## What you will do
An unchanged copy of all the lines below is expected, and it should contain no pictures.

## Data provided
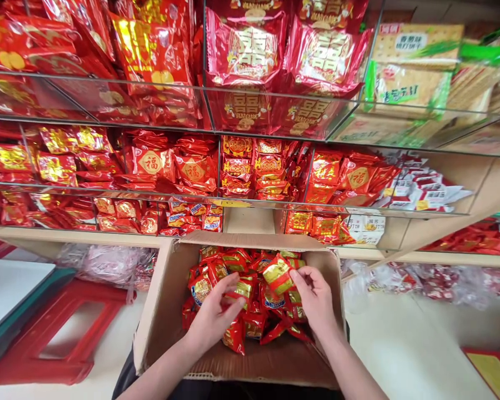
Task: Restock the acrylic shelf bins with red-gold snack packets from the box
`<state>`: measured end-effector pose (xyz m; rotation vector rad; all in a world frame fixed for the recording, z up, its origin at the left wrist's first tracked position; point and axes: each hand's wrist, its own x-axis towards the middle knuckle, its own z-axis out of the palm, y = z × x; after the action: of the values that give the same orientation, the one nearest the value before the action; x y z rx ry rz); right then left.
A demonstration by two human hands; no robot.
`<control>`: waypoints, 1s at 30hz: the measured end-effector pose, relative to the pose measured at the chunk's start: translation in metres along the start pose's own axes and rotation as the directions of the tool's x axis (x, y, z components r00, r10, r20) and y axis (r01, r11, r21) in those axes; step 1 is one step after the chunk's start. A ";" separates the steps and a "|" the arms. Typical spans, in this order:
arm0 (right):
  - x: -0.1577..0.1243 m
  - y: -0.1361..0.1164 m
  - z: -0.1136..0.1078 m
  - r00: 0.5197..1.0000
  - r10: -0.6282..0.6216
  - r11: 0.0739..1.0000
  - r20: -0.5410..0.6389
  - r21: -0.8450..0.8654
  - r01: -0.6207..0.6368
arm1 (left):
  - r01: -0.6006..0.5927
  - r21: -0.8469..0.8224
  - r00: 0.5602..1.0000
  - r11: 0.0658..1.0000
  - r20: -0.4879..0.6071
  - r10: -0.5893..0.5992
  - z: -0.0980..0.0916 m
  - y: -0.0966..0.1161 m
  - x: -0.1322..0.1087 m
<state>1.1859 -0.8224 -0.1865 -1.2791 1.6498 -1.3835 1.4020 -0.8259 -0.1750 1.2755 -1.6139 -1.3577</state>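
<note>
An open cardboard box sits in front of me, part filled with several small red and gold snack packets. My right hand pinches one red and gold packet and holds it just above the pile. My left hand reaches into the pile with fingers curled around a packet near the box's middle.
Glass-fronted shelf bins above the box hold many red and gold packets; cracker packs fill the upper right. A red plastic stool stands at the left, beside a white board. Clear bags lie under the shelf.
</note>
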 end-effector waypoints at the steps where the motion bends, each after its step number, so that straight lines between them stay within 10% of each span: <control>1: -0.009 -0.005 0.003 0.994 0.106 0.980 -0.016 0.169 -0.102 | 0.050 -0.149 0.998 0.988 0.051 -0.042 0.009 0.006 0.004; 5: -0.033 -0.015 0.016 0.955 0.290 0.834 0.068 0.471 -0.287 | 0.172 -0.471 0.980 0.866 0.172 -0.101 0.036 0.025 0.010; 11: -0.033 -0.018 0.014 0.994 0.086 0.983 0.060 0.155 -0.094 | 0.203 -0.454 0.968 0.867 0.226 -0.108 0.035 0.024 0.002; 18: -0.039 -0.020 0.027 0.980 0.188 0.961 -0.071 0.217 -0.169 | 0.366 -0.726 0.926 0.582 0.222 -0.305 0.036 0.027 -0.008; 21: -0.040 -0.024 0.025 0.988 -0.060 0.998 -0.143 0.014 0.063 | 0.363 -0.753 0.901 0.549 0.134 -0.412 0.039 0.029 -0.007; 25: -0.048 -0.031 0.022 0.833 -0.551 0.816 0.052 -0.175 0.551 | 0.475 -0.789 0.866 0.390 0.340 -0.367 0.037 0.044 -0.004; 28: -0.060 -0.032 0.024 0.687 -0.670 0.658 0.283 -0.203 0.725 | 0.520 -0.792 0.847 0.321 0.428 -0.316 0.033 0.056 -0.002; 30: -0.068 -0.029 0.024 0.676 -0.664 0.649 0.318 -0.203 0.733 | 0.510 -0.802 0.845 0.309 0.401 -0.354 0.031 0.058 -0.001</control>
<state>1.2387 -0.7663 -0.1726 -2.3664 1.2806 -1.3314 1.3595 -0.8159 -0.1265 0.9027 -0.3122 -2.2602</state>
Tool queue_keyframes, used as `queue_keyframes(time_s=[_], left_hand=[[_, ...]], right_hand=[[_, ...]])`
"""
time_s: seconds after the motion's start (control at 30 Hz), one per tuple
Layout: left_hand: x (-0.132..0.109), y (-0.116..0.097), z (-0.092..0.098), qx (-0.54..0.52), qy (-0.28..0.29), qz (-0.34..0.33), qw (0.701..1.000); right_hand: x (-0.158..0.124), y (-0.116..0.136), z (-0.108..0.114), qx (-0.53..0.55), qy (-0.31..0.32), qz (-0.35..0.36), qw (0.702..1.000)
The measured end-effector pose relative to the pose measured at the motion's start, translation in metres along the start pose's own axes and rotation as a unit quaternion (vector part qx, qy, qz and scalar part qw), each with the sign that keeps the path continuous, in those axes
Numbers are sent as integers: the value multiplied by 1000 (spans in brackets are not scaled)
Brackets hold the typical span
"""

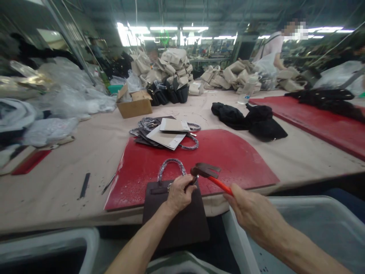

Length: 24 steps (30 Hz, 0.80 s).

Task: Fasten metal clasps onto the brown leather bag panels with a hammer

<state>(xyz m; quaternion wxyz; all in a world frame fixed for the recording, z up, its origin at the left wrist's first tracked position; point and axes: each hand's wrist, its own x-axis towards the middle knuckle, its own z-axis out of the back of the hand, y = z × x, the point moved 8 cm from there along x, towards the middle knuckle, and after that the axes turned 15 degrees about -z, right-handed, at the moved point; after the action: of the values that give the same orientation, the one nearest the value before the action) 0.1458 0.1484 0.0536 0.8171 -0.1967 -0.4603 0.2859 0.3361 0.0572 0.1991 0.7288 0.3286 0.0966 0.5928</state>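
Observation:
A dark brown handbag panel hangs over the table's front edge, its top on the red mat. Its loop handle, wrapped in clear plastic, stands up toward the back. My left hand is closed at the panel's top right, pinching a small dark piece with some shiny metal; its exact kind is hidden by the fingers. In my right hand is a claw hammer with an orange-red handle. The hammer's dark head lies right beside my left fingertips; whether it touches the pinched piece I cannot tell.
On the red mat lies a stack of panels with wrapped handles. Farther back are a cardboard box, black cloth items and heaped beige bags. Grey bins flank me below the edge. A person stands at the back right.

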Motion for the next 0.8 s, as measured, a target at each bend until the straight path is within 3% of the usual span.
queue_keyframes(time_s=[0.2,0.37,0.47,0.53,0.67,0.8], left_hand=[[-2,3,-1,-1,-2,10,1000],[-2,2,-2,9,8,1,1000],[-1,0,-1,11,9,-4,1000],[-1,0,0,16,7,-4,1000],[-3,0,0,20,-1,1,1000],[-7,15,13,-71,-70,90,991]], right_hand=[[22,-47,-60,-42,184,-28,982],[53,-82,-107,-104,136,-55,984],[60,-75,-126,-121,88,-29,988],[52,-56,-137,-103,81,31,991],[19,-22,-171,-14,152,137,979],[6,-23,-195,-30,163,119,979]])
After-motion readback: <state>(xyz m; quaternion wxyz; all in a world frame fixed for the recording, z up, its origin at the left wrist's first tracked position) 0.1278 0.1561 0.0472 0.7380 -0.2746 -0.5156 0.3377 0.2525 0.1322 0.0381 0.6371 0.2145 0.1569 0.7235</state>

## Response
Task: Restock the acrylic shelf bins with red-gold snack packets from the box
`<state>`: measured end-effector pose (xyz m; rotation vector rad; all in a world frame fixed for the recording, z up, its origin at the left wrist's first tracked position; point and axes: each hand's wrist, its own x-axis towards the middle knuckle, its own z-axis out of the palm, y = z × x; after the action: of the values that give the same orientation, the one nearest the value before the action; x y z rx ry rz); right then left.
A demonstration by two human hands; no robot.
`<control>`: waypoints, 1s at 30hz: the measured end-effector pose, relative to the pose measured at the chunk's start: translation in metres along the start pose's own axes and rotation as the directions of the tool's x axis (x, y, z components r00, r10, r20) and y axis (r01, r11, r21) in those axes; step 1 is one step after the chunk's start. A ";" separates the steps and a "|" the arms. Typical spans, in this order:
arm0 (right):
  - x: -0.1577..0.1243 m
  - y: -0.1361..0.1164 m
  - z: -0.1136..0.1078 m
  - r00: 0.5197..1.0000
  - r10: -0.6282..0.6216
  - r11: 0.0739..1.0000
  - r20: -0.5410..0.6389
  - r21: -0.8450..0.8654
  - r01: -0.6207..0.6368
arm1 (left):
  - r01: -0.6006..0.5927
  - r21: -0.8469..0.8224
  - r00: 0.5602..1.0000
  - r11: 0.0658..1.0000
  - r20: -0.4879..0.6071
  - r10: -0.5893..0.5992
  - z: -0.0980..0.0916 m
  - y: -0.0966..0.1161 m
  - x: -0.1322..0.1087 m
<state>1.1859 -0.8224 -0.1865 -1.2791 1.6498 -1.3835 1.4020 -0.8259 -0.1750 1.2755 -1.6139 -1.3577</state>
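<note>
An open cardboard box sits in front of me, part filled with several small red and gold snack packets. My right hand pinches one red and gold packet and holds it just above the pile. My left hand reaches into the pile with fingers curled around a packet near the box's middle.
Glass-fronted shelf bins above the box hold many red and gold packets; cracker packs fill the upper right. A red plastic stool stands at the left, beside a white board. Clear bags lie under the shelf.
</note>
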 end-effector waypoints at the steps where the motion bends, each after its step number, so that straight lines between them stay within 10% of each span: <control>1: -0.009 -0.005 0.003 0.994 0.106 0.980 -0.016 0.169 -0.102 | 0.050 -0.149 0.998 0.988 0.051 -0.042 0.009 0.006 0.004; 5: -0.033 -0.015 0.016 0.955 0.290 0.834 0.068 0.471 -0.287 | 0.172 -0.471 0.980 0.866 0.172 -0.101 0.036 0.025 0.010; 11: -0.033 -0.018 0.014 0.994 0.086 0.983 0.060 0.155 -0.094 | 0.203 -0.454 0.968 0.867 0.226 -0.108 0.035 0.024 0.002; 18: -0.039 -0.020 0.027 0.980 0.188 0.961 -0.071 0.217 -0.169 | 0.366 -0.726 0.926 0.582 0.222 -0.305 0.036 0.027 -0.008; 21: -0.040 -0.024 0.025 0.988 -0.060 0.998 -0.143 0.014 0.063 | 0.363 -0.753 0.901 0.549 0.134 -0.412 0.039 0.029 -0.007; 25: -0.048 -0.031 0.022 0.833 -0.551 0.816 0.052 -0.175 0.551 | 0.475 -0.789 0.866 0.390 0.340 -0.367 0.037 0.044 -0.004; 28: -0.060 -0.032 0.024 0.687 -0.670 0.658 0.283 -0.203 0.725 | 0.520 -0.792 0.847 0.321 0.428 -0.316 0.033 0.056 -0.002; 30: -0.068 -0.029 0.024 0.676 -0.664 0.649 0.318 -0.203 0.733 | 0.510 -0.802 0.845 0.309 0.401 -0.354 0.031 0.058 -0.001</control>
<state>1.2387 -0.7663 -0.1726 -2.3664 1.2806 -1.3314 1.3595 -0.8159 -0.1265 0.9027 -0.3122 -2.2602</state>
Tool queue_keyframes, used as `queue_keyframes(time_s=[_], left_hand=[[_, ...]], right_hand=[[_, ...]])`
"""
time_s: seconds after the motion's start (control at 30 Hz), one per tuple
Layout: left_hand: x (-0.132..0.109), y (-0.116..0.097), z (-0.092..0.098), qx (-0.54..0.52), qy (-0.28..0.29), qz (-0.34..0.33), qw (0.701..1.000); right_hand: x (-0.158..0.124), y (-0.116..0.136), z (-0.108..0.114), qx (-0.53..0.55), qy (-0.31..0.32), qz (-0.35..0.36), qw (0.702..1.000)
The measured end-effector pose relative to the pose measured at the motion's start, translation in metres along the start pose's own axes and rotation as a unit quaternion (vector part qx, qy, qz and scalar part qw), each with the sign that keeps the path continuous, in those axes
Numbers are sent as integers: the value multiplied by 1000 (spans in brackets are not scaled)
Brackets hold the typical span
"""


Length: 24 steps (30 Hz, 0.80 s).

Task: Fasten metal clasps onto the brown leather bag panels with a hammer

<state>(xyz m; quaternion wxyz; all in a world frame fixed for the recording, z up, its origin at the left wrist's first tracked position; point and axes: each hand's wrist, its own x-axis towards the middle knuckle, its own z-axis out of the back of the hand, y = z × x, the point moved 8 cm from there along x, towards the middle knuckle, and after that the axes turned 15 degrees about -z, right-handed, at the moved point; after the action: of the values that give the same orientation, the one nearest the value before the action) 0.1458 0.1484 0.0536 0.8171 -0.1967 -0.4603 0.2859 0.3361 0.0572 0.1991 0.7288 0.3286 0.0966 0.5928</state>
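Observation:
A dark brown handbag panel hangs over the table's front edge, its top on the red mat. Its loop handle, wrapped in clear plastic, stands up toward the back. My left hand is closed at the panel's top right, pinching a small dark piece with some shiny metal; its exact kind is hidden by the fingers. In my right hand is a claw hammer with an orange-red handle. The hammer's dark head lies right beside my left fingertips; whether it touches the pinched piece I cannot tell.
On the red mat lies a stack of panels with wrapped handles. Farther back are a cardboard box, black cloth items and heaped beige bags. Grey bins flank me below the edge. A person stands at the back right.
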
Motion for the next 0.8 s, as measured, a target at each bend until the straight path is within 3% of the usual span.
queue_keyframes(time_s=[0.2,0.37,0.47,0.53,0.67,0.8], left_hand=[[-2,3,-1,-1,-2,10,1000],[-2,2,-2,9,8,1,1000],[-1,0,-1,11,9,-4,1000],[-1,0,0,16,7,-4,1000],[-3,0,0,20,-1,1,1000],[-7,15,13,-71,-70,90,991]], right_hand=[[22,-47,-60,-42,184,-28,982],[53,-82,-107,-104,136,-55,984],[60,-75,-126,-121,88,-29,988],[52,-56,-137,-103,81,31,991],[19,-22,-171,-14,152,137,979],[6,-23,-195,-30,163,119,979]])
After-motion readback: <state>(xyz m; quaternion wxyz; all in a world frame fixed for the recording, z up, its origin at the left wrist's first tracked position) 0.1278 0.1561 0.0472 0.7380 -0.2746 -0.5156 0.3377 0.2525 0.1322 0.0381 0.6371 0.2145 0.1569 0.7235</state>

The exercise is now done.